June 2, 2017

The Colorado Supreme Court has an opportunity to make life a lot easier for political speakers in the Centennial State. On May 2, the court heard argument from the Institute for Justice in Coloradans for a Better Future v. Campaign Integrity Watchdog, a case that will have profound implications for hundreds of political groups throughout the state.

The story begins in 2012, when a group called Coloradans for a Better Future (CBF) ran political ads criticizing Matthew Arnold, a Republican candidate for the University of Colorado Board of Regents. After Arnold lost the election, he turned to the courts, filing three separate campaign finance lawsuits against CBF. To escape this harassment, CBF shut down with the help of a volunteer lawyer. But this only triggered a fourth lawsuit by a group Arnold founded, Campaign Integrity Watchdog (CIW), alleging that the volunteer lawyer’s services should have been reported as a campaign contribution.

Unfortunately, in April 2016, the Colorado Court of Appeals agreed and its ruling threatens hundreds or even thousands of political speakers throughout Colorado. Grassroots political speakers often rely on pro bono legal services to avoid the many pitfalls in Colorado’s complicated campaign finance system. But under the Court of Appeals ruling, seeking out low-cost legal help could expose these speakers to abusive lawsuits filed by their political opponents.

If pro bono legal services are “contributions,” they must be assigned a value and disclosed in campaign finance reports. But this is a lot harder than it sounds, because lawyers routinely charge different rates to different clients based on factors such as their ability to pay. That means that even if a political speaker tries to comply with this requirement, a group like CIW can still haul that speaker into court based on the mere allegation that the legal services were worth more than reported. Such lawsuits are common—in recent years, CIW alone has filed dozens of lawsuits, often seeking tens of thousands of dollars in fines for trivial reporting errors.

For groups that are subject to contribution limits, the problems are even worse. Political committees in Colorado, for example, cannot accept contributions of more than $575. At regular billing rates for attorneys, that means that political committees could never accept more than a couple of hours of legal help, far less than is needed to navigate Colorado’s complex laws. These limits would also make it illegal for IJ and other nonprofits to represent these groups in public interest lawsuits, which require hundreds of hours of attorney time.

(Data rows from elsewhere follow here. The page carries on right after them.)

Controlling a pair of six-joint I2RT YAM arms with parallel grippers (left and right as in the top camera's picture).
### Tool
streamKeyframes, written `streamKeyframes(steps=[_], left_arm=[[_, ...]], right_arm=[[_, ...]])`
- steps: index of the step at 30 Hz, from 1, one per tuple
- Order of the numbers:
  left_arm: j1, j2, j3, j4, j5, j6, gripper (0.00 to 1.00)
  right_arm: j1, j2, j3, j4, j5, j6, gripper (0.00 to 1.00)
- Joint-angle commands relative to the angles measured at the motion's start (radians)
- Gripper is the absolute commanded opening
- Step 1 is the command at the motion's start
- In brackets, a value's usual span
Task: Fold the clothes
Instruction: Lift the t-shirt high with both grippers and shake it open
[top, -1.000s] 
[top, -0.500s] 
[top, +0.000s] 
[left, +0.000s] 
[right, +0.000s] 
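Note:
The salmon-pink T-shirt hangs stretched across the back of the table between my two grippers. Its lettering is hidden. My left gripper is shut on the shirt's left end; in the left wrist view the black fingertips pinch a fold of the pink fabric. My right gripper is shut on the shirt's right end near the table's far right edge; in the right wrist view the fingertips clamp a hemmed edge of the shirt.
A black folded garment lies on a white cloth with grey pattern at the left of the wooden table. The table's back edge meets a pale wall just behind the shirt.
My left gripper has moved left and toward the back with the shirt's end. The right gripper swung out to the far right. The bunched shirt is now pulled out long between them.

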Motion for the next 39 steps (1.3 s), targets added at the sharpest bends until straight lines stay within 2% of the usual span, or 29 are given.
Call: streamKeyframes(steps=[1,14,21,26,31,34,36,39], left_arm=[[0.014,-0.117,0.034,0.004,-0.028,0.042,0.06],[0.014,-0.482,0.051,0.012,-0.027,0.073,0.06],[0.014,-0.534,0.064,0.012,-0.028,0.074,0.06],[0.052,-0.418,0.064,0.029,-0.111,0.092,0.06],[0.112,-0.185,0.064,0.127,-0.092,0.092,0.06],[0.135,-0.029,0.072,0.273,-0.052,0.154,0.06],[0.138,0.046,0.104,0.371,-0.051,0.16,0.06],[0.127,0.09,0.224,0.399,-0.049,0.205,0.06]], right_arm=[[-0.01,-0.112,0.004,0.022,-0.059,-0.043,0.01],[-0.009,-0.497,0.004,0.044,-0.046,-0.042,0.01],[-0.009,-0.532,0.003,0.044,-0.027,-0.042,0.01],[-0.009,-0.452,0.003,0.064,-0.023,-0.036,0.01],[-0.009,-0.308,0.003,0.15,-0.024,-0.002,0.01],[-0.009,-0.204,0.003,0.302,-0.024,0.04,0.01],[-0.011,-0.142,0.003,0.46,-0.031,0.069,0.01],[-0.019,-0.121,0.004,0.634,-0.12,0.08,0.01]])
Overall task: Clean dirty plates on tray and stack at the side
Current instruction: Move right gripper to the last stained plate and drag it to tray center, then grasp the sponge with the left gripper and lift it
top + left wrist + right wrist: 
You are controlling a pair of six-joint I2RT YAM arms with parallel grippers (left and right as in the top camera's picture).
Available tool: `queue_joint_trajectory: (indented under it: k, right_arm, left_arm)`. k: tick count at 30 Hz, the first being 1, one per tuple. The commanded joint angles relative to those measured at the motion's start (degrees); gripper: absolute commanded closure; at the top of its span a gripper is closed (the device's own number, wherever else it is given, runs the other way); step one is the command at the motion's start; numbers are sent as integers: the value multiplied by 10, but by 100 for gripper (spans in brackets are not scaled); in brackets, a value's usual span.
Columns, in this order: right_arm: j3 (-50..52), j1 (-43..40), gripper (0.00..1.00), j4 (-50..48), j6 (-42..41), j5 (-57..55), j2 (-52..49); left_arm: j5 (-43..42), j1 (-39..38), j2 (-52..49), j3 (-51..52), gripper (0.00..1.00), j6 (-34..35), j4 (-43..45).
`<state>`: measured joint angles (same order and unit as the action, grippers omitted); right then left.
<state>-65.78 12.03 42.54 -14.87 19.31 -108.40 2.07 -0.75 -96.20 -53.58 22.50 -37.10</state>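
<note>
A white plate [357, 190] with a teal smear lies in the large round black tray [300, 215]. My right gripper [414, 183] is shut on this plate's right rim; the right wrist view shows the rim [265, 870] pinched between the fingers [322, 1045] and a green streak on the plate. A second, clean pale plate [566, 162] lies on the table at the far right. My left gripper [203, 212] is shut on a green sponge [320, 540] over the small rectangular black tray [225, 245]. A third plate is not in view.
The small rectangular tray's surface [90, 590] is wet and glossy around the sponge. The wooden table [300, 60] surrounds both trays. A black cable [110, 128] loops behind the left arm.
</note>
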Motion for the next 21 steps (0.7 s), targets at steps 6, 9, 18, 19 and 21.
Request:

Luckily, the Court of Appeals will not have the final word. After the court issued its decision, IJ came to the rescue. Taking over the case, we not only convinced the Colorado Supreme Court to review the Court of Appeals decision, we also convinced the court to grant a rare order preventing that decision from going into effect while the case moves forward.

Now we await a ruling. In the meantime, IJ is also moving forward with another lawsuit in federal court that seeks to entirely dismantle Colorado’s abuse-prone system of private campaign finance enforcement. We will press forward until all Coloradans—and, eventually, all Americans—can speak freely, without fear of retaliation from campaign finance bullies.